YOUR TASK.
An exact copy of every record below is what's needed here.

DATA FOR THIS EXERCISE.
******************************
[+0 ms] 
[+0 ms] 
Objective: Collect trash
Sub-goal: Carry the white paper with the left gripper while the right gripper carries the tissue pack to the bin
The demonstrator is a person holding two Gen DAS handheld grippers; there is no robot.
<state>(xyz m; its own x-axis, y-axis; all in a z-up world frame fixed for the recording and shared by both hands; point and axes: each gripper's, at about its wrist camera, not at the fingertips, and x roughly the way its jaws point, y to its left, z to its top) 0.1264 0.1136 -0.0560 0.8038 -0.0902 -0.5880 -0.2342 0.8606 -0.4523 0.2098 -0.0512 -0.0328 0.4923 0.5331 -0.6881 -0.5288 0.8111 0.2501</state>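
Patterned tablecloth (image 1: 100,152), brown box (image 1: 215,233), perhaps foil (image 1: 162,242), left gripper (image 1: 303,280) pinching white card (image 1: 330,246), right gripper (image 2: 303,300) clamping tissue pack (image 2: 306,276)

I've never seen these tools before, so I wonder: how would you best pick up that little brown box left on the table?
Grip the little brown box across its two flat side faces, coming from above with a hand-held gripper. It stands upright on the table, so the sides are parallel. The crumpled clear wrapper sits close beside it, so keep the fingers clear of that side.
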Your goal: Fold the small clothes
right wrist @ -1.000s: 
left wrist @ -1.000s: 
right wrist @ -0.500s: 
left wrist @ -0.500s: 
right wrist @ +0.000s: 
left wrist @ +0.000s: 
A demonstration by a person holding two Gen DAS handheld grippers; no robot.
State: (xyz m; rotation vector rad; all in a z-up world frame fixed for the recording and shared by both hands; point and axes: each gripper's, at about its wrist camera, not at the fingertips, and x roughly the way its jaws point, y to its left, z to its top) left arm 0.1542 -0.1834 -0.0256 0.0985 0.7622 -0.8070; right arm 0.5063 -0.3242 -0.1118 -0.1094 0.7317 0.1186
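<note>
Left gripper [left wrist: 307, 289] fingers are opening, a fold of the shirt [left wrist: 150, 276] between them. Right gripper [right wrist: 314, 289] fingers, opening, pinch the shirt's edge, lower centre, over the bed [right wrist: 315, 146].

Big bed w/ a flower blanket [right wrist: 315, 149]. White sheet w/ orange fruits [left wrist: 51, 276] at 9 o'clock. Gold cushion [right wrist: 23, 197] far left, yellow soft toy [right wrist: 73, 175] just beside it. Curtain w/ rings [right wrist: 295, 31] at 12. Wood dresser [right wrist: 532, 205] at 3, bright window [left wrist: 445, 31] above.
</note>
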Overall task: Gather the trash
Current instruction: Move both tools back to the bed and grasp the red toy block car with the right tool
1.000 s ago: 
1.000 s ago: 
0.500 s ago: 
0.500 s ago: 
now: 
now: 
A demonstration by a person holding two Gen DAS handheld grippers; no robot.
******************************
SOLUTION TO THE PROBLEM.
[+0 ms] 
[+0 ms] 
Objective: Collect trash
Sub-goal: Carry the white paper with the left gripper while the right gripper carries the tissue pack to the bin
The demonstrator is a person holding two Gen DAS handheld grippers; there is no robot.
<state>(xyz m; its own x-axis, y-axis; all in a z-up world frame fixed for the recording and shared by both hands; point and axes: each gripper's, at about its wrist camera, not at the fingertips, and x roughly the way its jaws point, y to its left, z to its top) 0.1264 0.1136 -0.0560 0.8038 -0.0902 -0.5880 -0.2342 0.8606 -0.4523 0.2098 -0.0512 -0.0328 0.4923 0.5331 -0.6881 -0.5288 0.8111 0.2501</state>
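Patterned tablecloth (image 1: 100,152), brown box (image 1: 215,233), perhaps foil (image 1: 162,242), left gripper (image 1: 303,280) pinching white card (image 1: 330,246), right gripper (image 2: 303,300) clamping tissue pack (image 2: 306,276)

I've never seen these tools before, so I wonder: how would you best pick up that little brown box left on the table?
Grip the little brown box across its two flat side faces, coming from above with a hand-held gripper. It stands upright on the table, so the sides are parallel. The crumpled clear wrapper sits close beside it, so keep the fingers clear of that side.
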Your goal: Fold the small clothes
right wrist @ -1.000s: 
left wrist @ -1.000s: 
right wrist @ -0.500s: 
left wrist @ -0.500s: 
right wrist @ +0.000s: 
left wrist @ +0.000s: 
A demonstration by a person holding two Gen DAS handheld grippers; no robot.
State: (xyz m; rotation vector rad; all in a z-up world frame fixed for the recording and shared by both hands; point and axes: each gripper's, at about its wrist camera, not at the fingertips, and x roughly the way its jaws point, y to its left, z to its top) left arm 0.1542 -0.1834 -0.0256 0.0985 0.7622 -0.8070; right arm 0.5063 -0.3242 -0.1118 -0.1094 0.7317 0.1186
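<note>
Left gripper [left wrist: 307, 289] fingers are opening, a fold of the shirt [left wrist: 150, 276] between them. Right gripper [right wrist: 314, 289] fingers, opening, pinch the shirt's edge, lower centre, over the bed [right wrist: 315, 146].

Big bed w/ a flower blanket [right wrist: 315, 149]. White sheet w/ orange fruits [left wrist: 51, 276] at 9 o'clock. Gold cushion [right wrist: 23, 197] far left, yellow soft toy [right wrist: 73, 175] just beside it. Curtain w/ rings [right wrist: 295, 31] at 12. Wood dresser [right wrist: 532, 205] at 3, bright window [left wrist: 445, 31] above.
</note>
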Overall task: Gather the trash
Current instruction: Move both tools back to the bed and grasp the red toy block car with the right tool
1.000 s ago: 
1.000 s ago: 
0.500 s ago: 
0.500 s ago: 
now: 
now: 
A demonstration by a person holding two Gen DAS handheld grippers; no robot.

What the answer needed to say has been said.